The output includes all endpoints that were created from Model Garden and includes information such as the endpoint ID, endpoint name, and whether the endpoint is associated with a deployed model. To find your deployment, look for the endpoint name that was returned from the previous command.

REST

List all deployable models and then get the ID of the model to deploy. You can then deploy the model with its default configuration and endpoint. Or, you can choose to customize your deployment, such as setting a specific machine type or using a dedicated endpoint.

List models that you can deploy

Before using any of the request data, make the following replacements:

PROJECT_ID : Your Google Cloud project ID.
QUERY_PARAMETERS : To list Model Garden models, add the following query parameters listAllVersions=True&filter=can_deploy(true) . To list Hugging Face models, set the filter to alt=json&is_hf_wildcard(true)+AND+labels.VERIFIED_DEPLOYMENT_CONFIG%3DVERIFIED_DEPLOYMENT_SUCCEED&listAllVersions=True .

HTTP method and URL:

GET https://us-central1-aiplatform.googleapis.com/v1/publishers/*/models? QUERY_PARAMETERS

To send your request, choose one of these options:

curl

Note: The following command assumes that you have logged in to the gcloud CLI with your user account by running gcloud init or gcloud auth login , or by using Cloud Shell , which automatically logs you into the gcloud CLI . You can check the currently active account by running gcloud auth list .

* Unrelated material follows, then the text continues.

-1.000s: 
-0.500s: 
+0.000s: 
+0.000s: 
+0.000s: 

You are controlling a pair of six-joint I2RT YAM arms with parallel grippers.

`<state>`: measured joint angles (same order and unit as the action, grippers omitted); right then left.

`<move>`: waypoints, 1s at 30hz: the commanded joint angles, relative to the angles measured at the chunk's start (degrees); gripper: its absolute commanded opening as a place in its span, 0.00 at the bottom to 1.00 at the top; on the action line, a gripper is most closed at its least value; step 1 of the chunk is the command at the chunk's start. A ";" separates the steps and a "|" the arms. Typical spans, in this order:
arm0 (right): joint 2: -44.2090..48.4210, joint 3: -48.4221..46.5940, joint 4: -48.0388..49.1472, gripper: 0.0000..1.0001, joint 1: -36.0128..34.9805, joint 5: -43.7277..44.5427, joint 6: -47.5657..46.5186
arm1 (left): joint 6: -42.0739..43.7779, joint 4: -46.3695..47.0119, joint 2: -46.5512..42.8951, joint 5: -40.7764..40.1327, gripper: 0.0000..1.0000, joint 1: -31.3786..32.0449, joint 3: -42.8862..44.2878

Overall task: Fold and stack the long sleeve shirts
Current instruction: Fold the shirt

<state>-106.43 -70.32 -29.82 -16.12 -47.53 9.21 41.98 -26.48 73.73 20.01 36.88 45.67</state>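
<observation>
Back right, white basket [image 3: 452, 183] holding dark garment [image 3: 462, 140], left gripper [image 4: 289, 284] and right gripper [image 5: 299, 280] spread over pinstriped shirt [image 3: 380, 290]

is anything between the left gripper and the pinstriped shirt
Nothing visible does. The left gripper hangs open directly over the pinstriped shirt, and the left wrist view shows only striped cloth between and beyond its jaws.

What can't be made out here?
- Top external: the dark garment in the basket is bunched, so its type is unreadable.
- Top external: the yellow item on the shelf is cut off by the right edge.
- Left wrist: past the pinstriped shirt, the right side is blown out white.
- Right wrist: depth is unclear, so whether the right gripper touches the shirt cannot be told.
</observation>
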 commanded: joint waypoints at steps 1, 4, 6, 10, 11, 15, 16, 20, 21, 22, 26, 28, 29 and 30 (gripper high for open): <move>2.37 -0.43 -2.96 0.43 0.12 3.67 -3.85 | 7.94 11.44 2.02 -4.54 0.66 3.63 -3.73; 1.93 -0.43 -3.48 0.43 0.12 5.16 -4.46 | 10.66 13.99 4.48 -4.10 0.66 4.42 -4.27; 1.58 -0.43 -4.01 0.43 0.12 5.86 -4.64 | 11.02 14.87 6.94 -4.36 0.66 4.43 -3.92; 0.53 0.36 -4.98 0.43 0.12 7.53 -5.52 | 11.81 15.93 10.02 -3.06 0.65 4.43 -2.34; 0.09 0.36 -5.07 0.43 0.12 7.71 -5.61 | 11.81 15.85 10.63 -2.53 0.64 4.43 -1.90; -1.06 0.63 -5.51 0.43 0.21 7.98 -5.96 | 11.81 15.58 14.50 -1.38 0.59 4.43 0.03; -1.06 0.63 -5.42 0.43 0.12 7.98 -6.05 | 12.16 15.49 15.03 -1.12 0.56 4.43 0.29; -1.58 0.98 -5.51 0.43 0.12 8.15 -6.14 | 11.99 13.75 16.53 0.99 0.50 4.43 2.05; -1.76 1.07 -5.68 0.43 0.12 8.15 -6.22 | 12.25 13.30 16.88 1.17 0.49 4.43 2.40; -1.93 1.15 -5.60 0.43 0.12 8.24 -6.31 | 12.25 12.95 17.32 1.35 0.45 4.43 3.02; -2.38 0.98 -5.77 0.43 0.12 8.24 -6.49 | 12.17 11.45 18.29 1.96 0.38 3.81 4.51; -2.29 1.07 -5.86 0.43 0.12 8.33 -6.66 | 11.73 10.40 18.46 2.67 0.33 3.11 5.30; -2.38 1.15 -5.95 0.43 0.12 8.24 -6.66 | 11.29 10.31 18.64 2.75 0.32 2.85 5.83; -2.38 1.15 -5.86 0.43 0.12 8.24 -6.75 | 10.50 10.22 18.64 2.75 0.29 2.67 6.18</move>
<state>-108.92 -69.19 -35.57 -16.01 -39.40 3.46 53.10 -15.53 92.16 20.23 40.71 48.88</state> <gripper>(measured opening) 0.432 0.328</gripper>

Execute the following command:

curl -X GET \
-H "Authorization: Bearer $(gcloud auth print-access-token)" \
-H "x-goog-user-project: PROJECT_ID 
" \
"https://us-central1-aiplatform.googleapis.com/v1/publishers/*/models? QUERY_PARAMETERS 
"

PowerShell

Note: The following command assumes that you have logged in to the gcloud CLI with your user account by running gcloud init or gcloud auth login . You can check the currently active account by running gcloud auth list .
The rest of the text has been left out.